*WHAT IS EXPECTED*
Each line of the data below goes into the copy exactly; pictures do not.

========

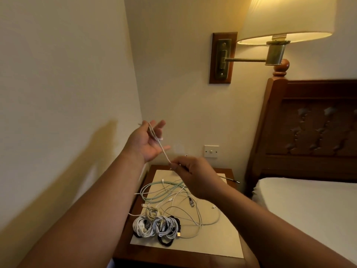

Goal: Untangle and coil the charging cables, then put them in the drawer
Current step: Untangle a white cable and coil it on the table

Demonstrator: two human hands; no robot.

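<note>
A white cable (164,150) stretches through the air between my two hands above the nightstand (228,172). Turns of it lie across the palm of my left hand (147,141), whose fingers are spread and nearly straight. My right hand (193,175) pinches the cable lower down between thumb and fingers. Below, on the nightstand's white top, loose white and pale green cables (173,196) lie tangled. Several coiled white and black cables (156,227) sit bunched at the front left. No drawer shows in this view.
A wall lamp (278,26) on a swing arm hangs lit above the right side. The bed (309,206) and its carved wooden headboard (313,128) stand to the right. A wall switch (211,151) sits behind the nightstand. The wall runs close on the left.
</note>
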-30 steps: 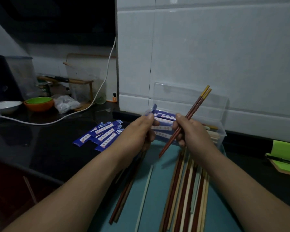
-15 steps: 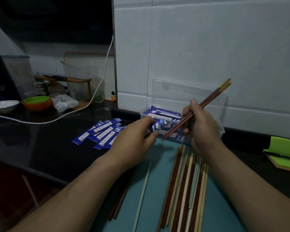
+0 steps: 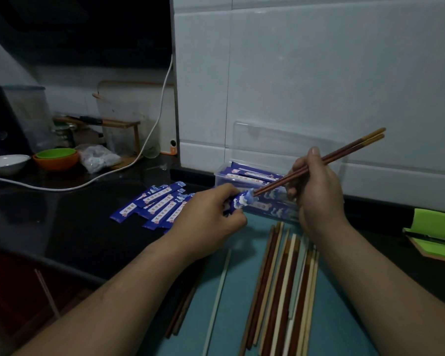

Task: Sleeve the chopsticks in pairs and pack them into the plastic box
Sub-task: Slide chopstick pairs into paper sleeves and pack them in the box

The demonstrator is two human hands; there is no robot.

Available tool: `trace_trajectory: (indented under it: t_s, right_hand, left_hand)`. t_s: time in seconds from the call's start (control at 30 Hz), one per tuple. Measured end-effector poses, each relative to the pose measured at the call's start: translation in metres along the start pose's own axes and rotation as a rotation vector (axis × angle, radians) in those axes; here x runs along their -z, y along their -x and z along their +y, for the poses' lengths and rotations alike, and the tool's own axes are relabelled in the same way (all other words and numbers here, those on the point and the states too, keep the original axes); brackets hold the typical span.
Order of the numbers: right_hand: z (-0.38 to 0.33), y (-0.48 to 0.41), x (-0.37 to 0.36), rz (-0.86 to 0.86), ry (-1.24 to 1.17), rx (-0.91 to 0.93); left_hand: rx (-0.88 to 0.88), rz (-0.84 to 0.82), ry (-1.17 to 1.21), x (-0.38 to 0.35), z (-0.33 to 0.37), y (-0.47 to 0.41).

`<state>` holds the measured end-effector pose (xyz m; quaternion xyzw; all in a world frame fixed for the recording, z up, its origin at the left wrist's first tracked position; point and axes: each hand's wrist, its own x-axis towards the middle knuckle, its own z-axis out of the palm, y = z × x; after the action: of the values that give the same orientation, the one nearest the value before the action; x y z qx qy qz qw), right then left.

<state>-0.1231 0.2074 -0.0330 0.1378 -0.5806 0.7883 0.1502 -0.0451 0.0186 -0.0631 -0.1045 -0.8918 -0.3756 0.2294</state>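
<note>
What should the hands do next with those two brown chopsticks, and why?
Probably push the brown pair down into the blue sleeve. The right hand grips both sticks together, their tips sit right at the sleeve's open end, and the left hand pinches it.

In view: one left hand (image 3: pixel 206 217) and one right hand (image 3: pixel 316 191). Held items: two dark chopsticks (image 3: pixel 344 150) and one blue sleeve (image 3: pixel 242 201). Other items: one plastic box (image 3: pixel 221 176), at least five loose sleeves (image 3: pixel 162 204) (overlapping), more than ten loose chopsticks (image 3: pixel 280 291) (exact count indeterminate), three bowls (image 3: pixel 55 163), one white cable (image 3: pixel 154 124).
</note>
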Motion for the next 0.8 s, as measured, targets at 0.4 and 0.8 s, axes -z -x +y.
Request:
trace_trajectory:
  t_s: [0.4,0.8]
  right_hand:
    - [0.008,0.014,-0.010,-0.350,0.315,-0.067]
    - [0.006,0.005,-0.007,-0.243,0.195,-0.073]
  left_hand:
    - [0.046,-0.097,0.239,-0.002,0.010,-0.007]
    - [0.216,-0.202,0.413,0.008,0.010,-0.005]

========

*EXPECTED ANSWER*
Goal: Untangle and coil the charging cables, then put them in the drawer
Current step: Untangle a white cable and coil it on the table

Demonstrator: two human hands; no robot.

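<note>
A white cable (164,150) stretches through the air between my two hands above the nightstand (228,172). Turns of it lie across the palm of my left hand (147,141), whose fingers are spread and nearly straight. My right hand (193,175) pinches the cable lower down between thumb and fingers. Below, on the nightstand's white top, loose white and pale green cables (173,196) lie tangled. Several coiled white and black cables (156,227) sit bunched at the front left. No drawer shows in this view.
A wall lamp (278,26) on a swing arm hangs lit above the right side. The bed (309,206) and its carved wooden headboard (313,128) stand to the right. A wall switch (211,151) sits behind the nightstand. The wall runs close on the left.
</note>
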-30 steps: 
-15 steps: 
+0 steps: 

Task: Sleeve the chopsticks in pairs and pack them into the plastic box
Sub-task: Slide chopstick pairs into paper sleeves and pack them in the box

The demonstrator is two human hands; there is no robot.

Available tool: `trace_trajectory: (indented under it: t_s, right_hand, left_hand)`. t_s: time in seconds from the call's start (control at 30 Hz), one per tuple. Measured end-effector poses, each relative to the pose measured at the call's start: translation in metres along the start pose's own axes and rotation as a rotation vector (axis × angle, radians) in those axes; here x runs along their -z, y along their -x and z along their +y, for the poses' lengths and rotations alike, and the tool's own axes are relabelled in the same way (all other words and numbers here, those on the point and the states too, keep the original axes); brackets hold the typical span.
Order of the numbers: right_hand: z (-0.38 to 0.33), y (-0.48 to 0.41), x (-0.37 to 0.36), rz (-0.86 to 0.86), ry (-1.24 to 1.17), rx (-0.91 to 0.93); left_hand: rx (-0.88 to 0.88), rz (-0.84 to 0.82), ry (-1.17 to 1.21), x (-0.38 to 0.35), z (-0.33 to 0.37), y (-0.47 to 0.41).

`<state>` holds the measured end-effector pose (xyz m; quaternion xyzw; all in a world frame fixed for the recording, z up, its origin at the left wrist's first tracked position; point and axes: each hand's wrist, its own x-axis towards the middle knuckle, its own z-axis out of the palm, y = z × x; after the action: of the values that give the same orientation, the one nearest the value before the action; x y z qx qy qz qw), right then left.

<state>-0.1231 0.2074 -0.0330 0.1378 -0.5806 0.7883 0.1502 -0.0451 0.0186 -0.0631 -0.1045 -0.8918 -0.3756 0.2294</state>
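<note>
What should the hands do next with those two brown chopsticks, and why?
Probably push the brown pair down into the blue sleeve. The right hand grips both sticks together, their tips sit right at the sleeve's open end, and the left hand pinches it.

In view: one left hand (image 3: pixel 206 217) and one right hand (image 3: pixel 316 191). Held items: two dark chopsticks (image 3: pixel 344 150) and one blue sleeve (image 3: pixel 242 201). Other items: one plastic box (image 3: pixel 221 176), at least five loose sleeves (image 3: pixel 162 204) (overlapping), more than ten loose chopsticks (image 3: pixel 280 291) (exact count indeterminate), three bowls (image 3: pixel 55 163), one white cable (image 3: pixel 154 124).
</note>
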Motion for the next 0.8 s, as measured, targets at 0.4 and 0.8 s, axes -z -x +y.
Request:
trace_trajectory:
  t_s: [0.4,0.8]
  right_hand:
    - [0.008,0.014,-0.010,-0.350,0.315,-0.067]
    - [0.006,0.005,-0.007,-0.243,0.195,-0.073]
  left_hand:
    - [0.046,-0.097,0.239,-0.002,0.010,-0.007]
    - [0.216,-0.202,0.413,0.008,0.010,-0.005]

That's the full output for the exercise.